▶ _TASK PROMPT_: Use the entries below and reproduce exactly the lines from the one containing "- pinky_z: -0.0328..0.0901" down to the one containing "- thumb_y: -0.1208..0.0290", both of them included.
(SUPPLIED RECORDS Opens)
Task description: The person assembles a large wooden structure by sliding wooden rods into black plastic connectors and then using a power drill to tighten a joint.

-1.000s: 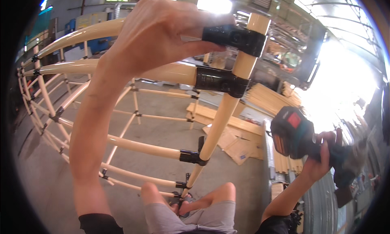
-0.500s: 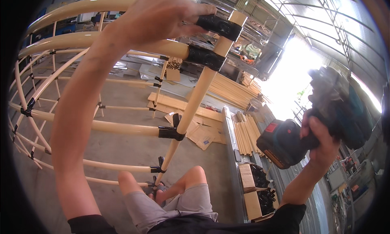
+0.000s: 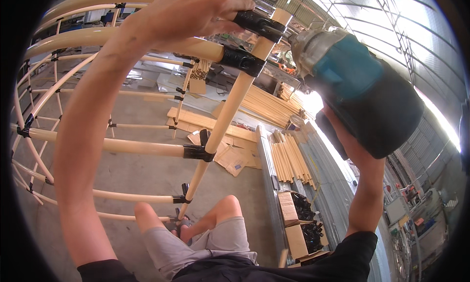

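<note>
With its fingers closed, my left hand (image 3: 196,10) grips the black pipe joint (image 3: 259,25) near the top of a cream upright pipe (image 3: 230,111). A second black joint (image 3: 243,60) sits just below it, tying a cream crosspiece (image 3: 200,48) to the same upright. On the right, my right hand (image 3: 342,137) is wrapped round the handle of a teal and black cordless driver (image 3: 350,69). The driver's nose points left at the upper joint, close to it; whether its tip touches cannot be made out. Its body hides most of my right fingers.
The cream pipe frame (image 3: 142,147) with black joints spreads to the left. Cardboard boxes of black joints (image 3: 302,206) stand at lower right, by cut pipes (image 3: 293,157) on long metal profiles (image 3: 338,194). Flat cardboard (image 3: 232,159) and long pipes (image 3: 267,106) lie beyond.
My right hand has raised the driver and brought it left, and its nose is now by the upper joint. My left hand keeps its grip; the view has shifted slightly.
</note>
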`<state>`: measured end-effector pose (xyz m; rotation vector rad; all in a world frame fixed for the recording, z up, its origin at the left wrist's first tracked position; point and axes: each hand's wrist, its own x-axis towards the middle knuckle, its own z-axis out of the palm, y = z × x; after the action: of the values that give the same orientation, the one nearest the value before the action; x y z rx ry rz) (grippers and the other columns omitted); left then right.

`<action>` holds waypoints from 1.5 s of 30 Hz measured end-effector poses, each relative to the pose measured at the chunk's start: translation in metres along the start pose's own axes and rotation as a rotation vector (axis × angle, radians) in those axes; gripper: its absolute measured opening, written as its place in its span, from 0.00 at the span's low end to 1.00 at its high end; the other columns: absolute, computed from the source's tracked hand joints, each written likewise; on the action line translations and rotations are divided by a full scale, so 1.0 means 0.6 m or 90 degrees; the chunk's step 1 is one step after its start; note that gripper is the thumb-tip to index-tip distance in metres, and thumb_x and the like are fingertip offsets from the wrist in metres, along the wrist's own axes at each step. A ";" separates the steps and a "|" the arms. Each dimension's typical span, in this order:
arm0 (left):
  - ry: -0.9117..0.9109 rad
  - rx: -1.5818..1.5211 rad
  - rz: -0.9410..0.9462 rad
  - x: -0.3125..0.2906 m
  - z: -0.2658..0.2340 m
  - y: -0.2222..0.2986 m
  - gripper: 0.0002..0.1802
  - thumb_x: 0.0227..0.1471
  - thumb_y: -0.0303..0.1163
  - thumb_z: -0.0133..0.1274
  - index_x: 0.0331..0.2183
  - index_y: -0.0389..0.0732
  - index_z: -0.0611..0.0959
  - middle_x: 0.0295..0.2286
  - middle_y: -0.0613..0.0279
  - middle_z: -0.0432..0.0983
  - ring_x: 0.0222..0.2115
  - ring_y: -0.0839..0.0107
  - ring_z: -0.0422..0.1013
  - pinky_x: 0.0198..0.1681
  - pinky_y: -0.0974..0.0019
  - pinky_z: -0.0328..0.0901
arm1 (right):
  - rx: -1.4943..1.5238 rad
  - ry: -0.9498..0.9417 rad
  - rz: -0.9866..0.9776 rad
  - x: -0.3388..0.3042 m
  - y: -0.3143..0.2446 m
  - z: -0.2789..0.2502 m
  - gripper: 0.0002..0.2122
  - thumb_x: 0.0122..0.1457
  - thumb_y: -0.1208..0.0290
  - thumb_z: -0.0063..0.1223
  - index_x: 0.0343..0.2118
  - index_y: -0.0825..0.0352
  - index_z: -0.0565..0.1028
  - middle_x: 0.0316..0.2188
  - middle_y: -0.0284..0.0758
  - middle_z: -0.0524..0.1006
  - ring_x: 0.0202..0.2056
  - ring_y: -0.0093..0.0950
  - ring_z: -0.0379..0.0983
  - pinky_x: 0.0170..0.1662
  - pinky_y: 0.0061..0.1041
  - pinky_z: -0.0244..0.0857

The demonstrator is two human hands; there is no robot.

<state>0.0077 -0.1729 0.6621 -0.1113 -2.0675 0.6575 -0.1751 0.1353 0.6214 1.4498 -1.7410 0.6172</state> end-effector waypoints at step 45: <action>-0.033 -0.245 -0.135 0.010 -0.032 0.025 0.10 0.50 0.36 0.65 0.31 0.39 0.87 0.11 0.73 0.66 0.12 0.81 0.50 0.17 0.74 0.44 | -0.148 -0.047 -0.184 0.087 -0.084 -0.065 0.09 0.56 0.73 0.61 0.39 0.68 0.77 0.28 0.32 0.79 0.27 0.24 0.74 0.34 0.25 0.67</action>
<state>0.0173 -0.1506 0.6674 -0.0939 -2.1962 0.1307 -0.1195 0.1229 0.6810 1.5340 -1.5589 0.2040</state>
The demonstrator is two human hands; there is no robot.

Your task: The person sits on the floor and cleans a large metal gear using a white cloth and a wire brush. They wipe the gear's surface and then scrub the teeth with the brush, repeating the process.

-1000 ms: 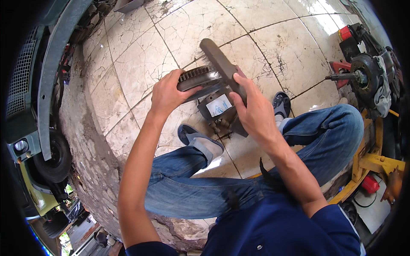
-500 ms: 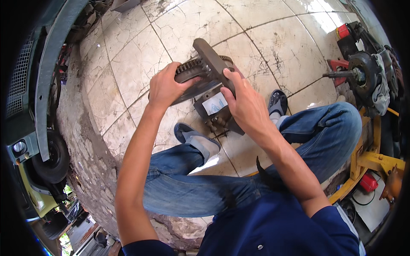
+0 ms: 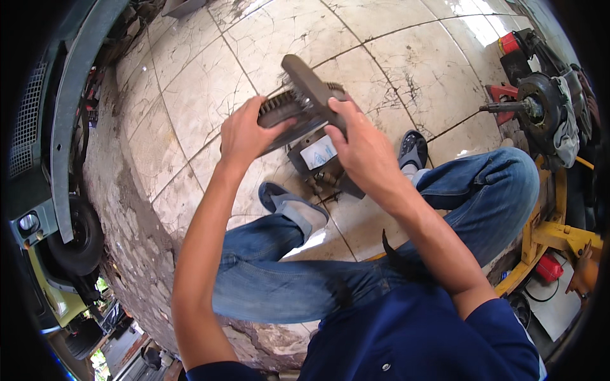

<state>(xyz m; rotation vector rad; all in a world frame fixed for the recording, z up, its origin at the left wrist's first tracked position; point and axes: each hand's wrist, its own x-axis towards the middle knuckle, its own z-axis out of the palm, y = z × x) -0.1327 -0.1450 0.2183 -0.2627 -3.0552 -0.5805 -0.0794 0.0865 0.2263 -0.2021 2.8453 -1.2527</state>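
Note:
My left hand (image 3: 243, 136) is closed on the near left rim of a round, dark metal gear wheel (image 3: 277, 101) with teeth round its edge, its thumb lying over the face. In my right hand (image 3: 361, 149) is a wire brush (image 3: 311, 84) with a long brown back, gripped at its near end. Its bristles point left and down against the gear wheel, partly hidden by the brush back. Just beneath, a dark block-shaped part (image 3: 298, 159) with a white and blue label (image 3: 318, 152) stands on the floor between my feet; the wheel hides some of it.
Cracked, stained tiles (image 3: 197, 82) cover the floor. To the right are a hub assembly with a shaft (image 3: 537, 105), a red stand (image 3: 502, 101) and a yellow metal frame (image 3: 546, 235). A vehicle with a black tyre (image 3: 79, 235) is at the left, beside a rough concrete edge (image 3: 127, 209).
The wire brush and my right hand have shifted slightly to the left and away from me across the gear wheel. My left hand keeps its hold, nearly still.

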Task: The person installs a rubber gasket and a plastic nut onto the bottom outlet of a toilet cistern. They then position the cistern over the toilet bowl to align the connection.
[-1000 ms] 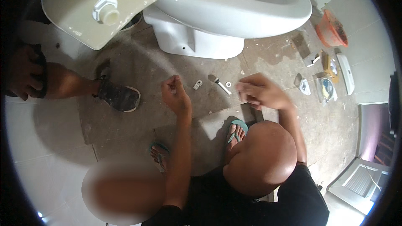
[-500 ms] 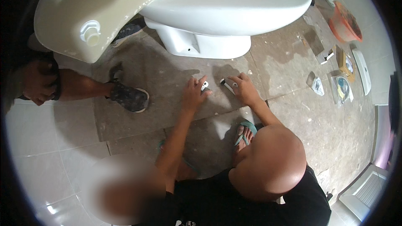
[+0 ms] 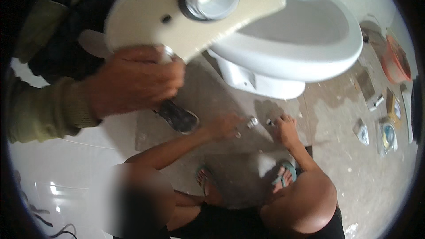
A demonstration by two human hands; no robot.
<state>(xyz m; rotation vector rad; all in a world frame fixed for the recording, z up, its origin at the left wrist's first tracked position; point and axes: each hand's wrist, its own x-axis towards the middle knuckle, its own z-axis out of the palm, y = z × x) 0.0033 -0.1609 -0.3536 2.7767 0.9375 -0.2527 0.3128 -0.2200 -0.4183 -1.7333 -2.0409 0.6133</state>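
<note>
My left hand (image 3: 225, 126) is low over the floor and smeared by motion; its fingers point right. Just beyond its fingertips lies a small white plastic piece (image 3: 252, 122). A small pale ring (image 3: 238, 135) shows by the thumb side; whether I grip it cannot be made out. My right hand (image 3: 286, 130) is closed around a thin white rod with a dark end (image 3: 269, 122), mostly hidden by the fingers. At the upper left, a co-worker's hand (image 3: 137, 77) in an olive sleeve grips a white plastic fitting (image 3: 167, 55) on the underside of a cream-coloured toilet tank (image 3: 146, 22).
A white toilet bowl (image 3: 274, 57) stands ahead of my hands. To the right are an orange bucket (image 3: 396, 64), a small cardboard box (image 3: 393, 106), a clear plastic packet (image 3: 388, 137) and a white bag (image 3: 363, 133). A dark shoe (image 3: 177, 117) is at the left.
My left hand has drawn back leftward from the white piece. The co-worker's hand has come in on the tank's fitting, and the tank has shifted. The whole view has moved.
</note>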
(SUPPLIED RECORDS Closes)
▶ _COMPLETED EXERCISE_:
  - pinky_z: -0.0328..0.0901
arm1 (right):
  - rx: -1.4943..1.5238 rad
  - ry: -0.9498..0.9417 rad
  - rz: -0.9866..0.9776 rad
  - x: -0.3388..0.3042 m
  - y: -0.3143..0.2446 m
  - z: -0.2789..0.2502 m
  - gripper: 0.0002..0.2122
  - thumb_x: 0.0122..0.1457
  - thumb_y: -0.1208..0.0290

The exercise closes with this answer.